Requirement: Please copy exactly the lines from the top of the data through the line containing "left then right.", and nothing else.

Material provided Block Start

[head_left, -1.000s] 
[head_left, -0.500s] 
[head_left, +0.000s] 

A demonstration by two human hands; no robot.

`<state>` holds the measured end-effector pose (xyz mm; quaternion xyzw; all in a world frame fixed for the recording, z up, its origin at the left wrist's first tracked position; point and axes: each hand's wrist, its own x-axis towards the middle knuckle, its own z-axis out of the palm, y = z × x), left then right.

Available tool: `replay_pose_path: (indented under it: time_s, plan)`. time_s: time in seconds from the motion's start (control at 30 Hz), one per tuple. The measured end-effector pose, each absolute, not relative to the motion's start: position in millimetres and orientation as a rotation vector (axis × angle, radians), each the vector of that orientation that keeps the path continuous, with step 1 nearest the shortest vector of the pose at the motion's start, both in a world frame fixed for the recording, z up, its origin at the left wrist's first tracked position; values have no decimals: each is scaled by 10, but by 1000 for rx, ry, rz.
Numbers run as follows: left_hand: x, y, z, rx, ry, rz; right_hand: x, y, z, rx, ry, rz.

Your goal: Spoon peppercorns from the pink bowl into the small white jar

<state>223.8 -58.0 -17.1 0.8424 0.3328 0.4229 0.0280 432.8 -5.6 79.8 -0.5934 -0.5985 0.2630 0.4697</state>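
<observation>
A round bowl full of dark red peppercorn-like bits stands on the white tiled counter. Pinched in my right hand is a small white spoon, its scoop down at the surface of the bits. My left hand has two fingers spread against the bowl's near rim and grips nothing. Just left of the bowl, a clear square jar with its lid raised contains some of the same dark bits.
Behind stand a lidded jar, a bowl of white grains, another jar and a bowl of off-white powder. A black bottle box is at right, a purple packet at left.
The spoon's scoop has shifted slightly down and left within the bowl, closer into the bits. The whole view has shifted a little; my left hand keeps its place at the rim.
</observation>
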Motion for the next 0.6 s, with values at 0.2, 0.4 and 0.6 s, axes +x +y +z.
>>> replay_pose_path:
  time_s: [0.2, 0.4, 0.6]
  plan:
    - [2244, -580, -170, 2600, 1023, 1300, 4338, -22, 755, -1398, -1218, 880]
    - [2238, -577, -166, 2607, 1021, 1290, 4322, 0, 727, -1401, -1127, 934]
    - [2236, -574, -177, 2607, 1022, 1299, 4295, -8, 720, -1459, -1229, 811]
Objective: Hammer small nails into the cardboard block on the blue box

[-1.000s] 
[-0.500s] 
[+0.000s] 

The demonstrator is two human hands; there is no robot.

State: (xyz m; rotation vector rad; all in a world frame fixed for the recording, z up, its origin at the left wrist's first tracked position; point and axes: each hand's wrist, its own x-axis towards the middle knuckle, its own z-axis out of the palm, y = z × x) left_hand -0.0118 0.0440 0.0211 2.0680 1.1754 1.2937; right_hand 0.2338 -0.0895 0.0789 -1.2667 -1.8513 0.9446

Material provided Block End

Answer section:
[head_left, -1.000s] 
[head_left, -0.500s] 
[head_left, +0.000s] 

A demonstration by two human hands; no robot.

`<state>` holds the measured end-effector pose (xyz mm; quaternion xyzw; all in a world frame fixed for the recording, z up, its origin at the left wrist's first tracked position; point and axes: each hand's wrist, its own x-axis towards the middle knuckle, its own z-axis out of the palm, y = z × x), left then right.

The requested output has been produced.